Quelle portée pour ces engagements ?
À l’issue de cette CNH 2026, de nombreuses associations ont exprimé leur déception, soulignant qu’au-delà d’un catalogue sans échéancier, un grand nombre d’actions ont déjà été affirmées et restent loin d’être effectives par manque de moyens humains ou financiers.
On peut aussi s’interroger sur le bien-fondé d’une telle conférence qui ne saurait engager les futurs gouvernants et dont les ambitions reposent sur une conception humaniste et démocratique qui souhaite « passer d’une société inclusive à une société pleinement accessible », en s’inscrivant dans la définition de la Convention des Nations unies relative aux droits des personnes handicapées[3], signée par la France en 2007. Cette conception de l’« accessibilité universelle » nécessite de penser chaque politique publique dans une perspective d’autodétermination, permettant « à chaque personne en situation de handicap d’exprimer ses besoins, de construire ses projets, de choisir ses accompagnements et d’exercer pleinement ses droits ».
Le monde sportif retiendra probablement l’engagement, affirmé par le Président de la République dans ses propos conclusifs, de soutenir auprès du Comité international paralympique (IPC) la demande d’une participation effective des sportif-ves avec un trouble du neurodéveloppement (handicap intellectuel, trisomie 21, autisme etc..) dans les épreuves internationales[4]… en tout particulièrement à l’occasion des Jeux d’hiver Alpes 2030.

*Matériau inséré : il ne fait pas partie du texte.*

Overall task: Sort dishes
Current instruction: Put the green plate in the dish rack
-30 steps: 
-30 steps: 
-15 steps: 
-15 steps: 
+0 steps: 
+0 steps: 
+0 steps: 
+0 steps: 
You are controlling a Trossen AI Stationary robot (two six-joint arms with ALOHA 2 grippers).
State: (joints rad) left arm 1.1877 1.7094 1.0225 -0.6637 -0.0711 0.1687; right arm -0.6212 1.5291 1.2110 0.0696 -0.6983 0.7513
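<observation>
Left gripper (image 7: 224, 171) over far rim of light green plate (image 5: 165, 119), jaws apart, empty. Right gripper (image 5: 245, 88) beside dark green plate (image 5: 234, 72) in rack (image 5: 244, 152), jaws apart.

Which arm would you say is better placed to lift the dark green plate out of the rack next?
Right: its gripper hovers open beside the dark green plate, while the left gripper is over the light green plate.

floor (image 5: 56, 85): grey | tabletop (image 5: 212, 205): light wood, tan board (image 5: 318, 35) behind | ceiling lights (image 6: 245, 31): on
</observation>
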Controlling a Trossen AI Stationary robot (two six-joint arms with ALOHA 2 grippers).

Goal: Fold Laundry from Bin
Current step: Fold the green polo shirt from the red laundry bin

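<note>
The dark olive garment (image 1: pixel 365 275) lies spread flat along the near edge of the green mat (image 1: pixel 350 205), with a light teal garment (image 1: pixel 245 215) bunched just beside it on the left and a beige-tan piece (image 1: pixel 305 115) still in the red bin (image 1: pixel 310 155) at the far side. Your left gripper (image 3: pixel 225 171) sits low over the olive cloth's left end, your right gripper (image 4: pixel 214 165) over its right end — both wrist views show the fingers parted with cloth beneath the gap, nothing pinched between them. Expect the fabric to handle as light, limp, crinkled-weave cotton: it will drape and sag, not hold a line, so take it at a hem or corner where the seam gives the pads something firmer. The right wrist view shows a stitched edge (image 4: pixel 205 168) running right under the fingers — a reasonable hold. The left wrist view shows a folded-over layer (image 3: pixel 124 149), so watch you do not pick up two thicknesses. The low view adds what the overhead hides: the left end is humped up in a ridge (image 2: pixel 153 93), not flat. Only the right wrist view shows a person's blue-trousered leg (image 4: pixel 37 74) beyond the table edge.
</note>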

P.-P. Bureau pour Décideurs du sport
L’intégrale de la Conférence nationale du handicap, 4/09/2026 à Bobigny
https://www.youtube.com/watch?v=QZXocn5A4W8&t=1822s
Le dossier de presse : https://www.handicap.gouv.fr/sites/handicap/files/2026-09/Dossier-presse-CNH-2026.pdf
[1] Intervention de M.Ferrari, ministre des Sports à 3h20 de la séquence vidéo.
[2] Son intervention à 3h03 de la séquence vidéo.
[3] https://www.ohchr.org/fr/instruments-mechanisms/instruments/convention-rights-persons-disabilities
[4] Son intervention à 4h14 de la séquence vidéo.